* ASSIGNMENT
Please give back word for word the lines of the material below between the line containing "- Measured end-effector" and the line containing "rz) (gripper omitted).", inclusive.

* DATA
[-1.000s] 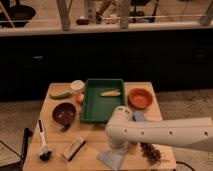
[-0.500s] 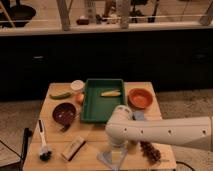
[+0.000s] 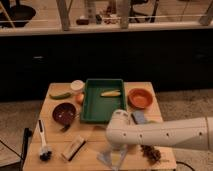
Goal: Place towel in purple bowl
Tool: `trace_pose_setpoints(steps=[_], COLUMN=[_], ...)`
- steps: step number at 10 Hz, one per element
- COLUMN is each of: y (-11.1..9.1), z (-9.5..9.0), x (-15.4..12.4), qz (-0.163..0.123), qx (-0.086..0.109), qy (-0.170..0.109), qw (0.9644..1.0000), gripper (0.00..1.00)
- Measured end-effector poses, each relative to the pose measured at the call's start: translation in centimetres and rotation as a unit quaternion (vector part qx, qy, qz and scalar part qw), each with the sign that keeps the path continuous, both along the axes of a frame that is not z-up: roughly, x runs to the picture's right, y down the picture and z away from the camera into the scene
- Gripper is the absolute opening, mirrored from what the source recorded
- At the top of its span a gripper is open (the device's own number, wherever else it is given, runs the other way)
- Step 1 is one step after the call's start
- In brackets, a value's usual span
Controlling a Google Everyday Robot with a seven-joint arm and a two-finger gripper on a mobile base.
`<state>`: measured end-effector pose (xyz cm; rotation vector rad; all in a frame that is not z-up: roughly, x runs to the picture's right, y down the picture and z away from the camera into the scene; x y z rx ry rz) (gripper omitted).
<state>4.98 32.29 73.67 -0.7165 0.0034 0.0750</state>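
- One white robot arm (image 3: 165, 134) reaches in from the right edge across the front of the wooden table (image 3: 55, 160).
- Its claw (image 3: 119, 148) hangs below the rounded end of the arm, at the table's front edge, directly over the towel (image 3: 111, 158).
- The pale towel lies crumpled on the table front, just beside or touching the claw; whether the claw is clenched on it or released cannot be told.
- The purple bowl (image 3: 65, 113) sits on the left half of the table, well apart from the towel.
- A green tray (image 3: 92, 106) stands in the middle of the table, with a yellow corn cob (image 3: 110, 93) lying inside it.
- An orange bowl (image 3: 140, 98) rests to the right of the tray.
- A white cup (image 3: 77, 85) and a green cucumber (image 3: 60, 95) lie at the back left, near the tray's corner.
- A brush (image 3: 44, 145) with a white handle lies at the front left, beside a small flat block (image 3: 74, 148).
- A dark clump (image 3: 150, 154) rests on the front right of the table, under the arm.
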Motion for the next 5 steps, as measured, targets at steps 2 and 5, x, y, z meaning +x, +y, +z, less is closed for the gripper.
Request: trace_pose_setpoints(steps=[2,5], y=[0.47,1.09], z=[0.58,1.21], x=[-0.08,-0.02], qz=[0.002,0.008], qx=[0.001,-0.001], qy=[-0.002,-0.006], qw=[1.0,0.9999], gripper=[0.78,0.49])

* THE ANSWER
- Measured end-effector poses, each relative to the pose measured at the call's start: translation in centimetres and rotation as a unit quaternion (vector part qx, qy, qz and scalar part qw), each with the sign that keeps the path continuous, both along the axes of a frame that is not z-up: roughly, x runs to the picture's right, y down the picture and z away from the camera into the scene
- Gripper is the absolute opening, mirrored from what the source recorded
- At the top of its span a gripper is open (the device's own number, wherever else it is given, runs the other way)
- Step 1 is one step after the call's start
- In brackets, a value's usual span
Controlling a Google Everyday Robot with a seven-joint arm and a two-finger gripper on a mobile base.
`<state>`: measured end-effector pose (xyz cm; rotation vector rad; all in a frame that is not z-up: roughly, x runs to the picture's right, y down the picture and z away from the camera into the scene; x y z rx ry rz) (gripper omitted).

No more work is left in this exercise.